Features

Building Airflow DAG

dbt-airflow-factory main responsibility is parsing the DBT manifest file and creating a Graph of Airflow tasks. For each model, the library creates pair of tasks: run and test. The first one is responsible for the execution of transformations and the second one is for testing (dbt run and dbt test commands).

Kubernetes as execution environment

At the moment library supports Kubernetes as an execution environment. It is possible to use the same Kubernetes that Airflow is deployed on as well as an external one (in the case of deployment with celery).

Bash Operator

For local testing library supports BashOperator.

Tasks grouping

Using the tool with Airflow 2.0 gives a possibility for grouping run and test tasks together. It is done by TaskGroup Airflow functionality.

Hiding ephemeral models

DBT introduces ephemeral models to reuse code but they are not executed on their own. That’s why usually it makes no sense to present them in Airflow. The library allows disabling them from rendering.

The above picture presents ephemeral tasks colored pink. Enabling hiding will cause all of the pink rectangles to disappear.

Tests depending on multiple models

Some tests that are written in the tests directory may be executed on multiple models and they don’t have a clear connection to any of them. The library detects it automatically and creates separate Airflow tasks for these tests.

Dynamically resolvable configuration

Most of the configuration used by the library is subject to be resolved during execution. You can use Airflow template variables in your dbt.yml and k8s.yml files, as long as they are inside quotation marks:

target: "{{ var.value.env }}"
some_other_field: "{{ ds_nodash }}"

Analogously, you can use "{{ var.value.VARIABLE_NAME }}" in airflow.yml, but only the Airflow variable getter. Any other Airflow template variables will not work in airflow.yml.

Notifications

It is possible to configure notifications in case of task failure. Currently, the only available channels are Slack and MS Teams.

Source dependencies

Dividing the DBT project into smaller pieces or using data produced by other teams usually needs to wait for data to be ready before our transformation will be executed. It is possible to use sources with metadata to create Airflow sensors for other DAGs. Sensors will wait for these DAGs to finish before dependencies will be executed.

The below picture presents upstream DAG created by Team A. Team A exposes data prepared by report task.
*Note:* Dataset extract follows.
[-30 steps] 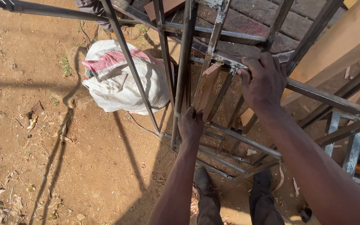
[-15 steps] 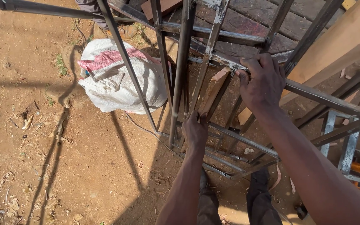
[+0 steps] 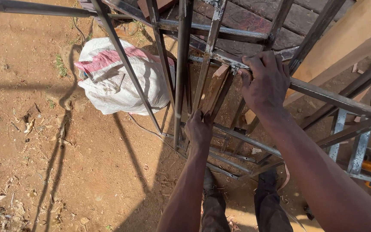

The following picture presents DAG that belongs to Team B that needs to use data created by Team A and extend it with their internal products.

Adding ingestion layer

Airflow dbt factory adds the possibility to specify ingestion tasks before dbt process. This helps with keeping data reliable and trustworthy. No more data inconsistencies, to turn this option on you need to add 2 configuration files to airflow dbt factory.

ingestion.yml

enable: True
engine: airbyte

airbyte.yml

airbyte_connection_id: "airbyte_connection_id"
tasks:
  - task_id: "postgres_ingestion"
    connection_id: "748ae2b6-b96d-4269-9550-d6ed57046182"
    asyncrounous: True
    api_version: "v1"
    wait_seconds: 3
    timeout: 110.0

When options are properly filled in, the ingestion tasks should appear before the dbt data transformation step.

Task Gateway

To prevent data inconsistency dbt-airflow-factory supports creating gateway between airflow dbt tasks representing specific schemas. It might be useful when dividing ETL pipelines into 3 main components (or more):

raw
staging
presentation

Where presentation layer represents the data used by external clients like BI tools, analysts or other processes. Creating gateway between the staging and presentation may help with keeping data tested and reliable in presentation layer where BI tools or other analytics may be connected. Below examples show such a gateway in dag.

To create such a gateway all you need is adding config in airflow.yml file

save_points:
  - stg
  - presentation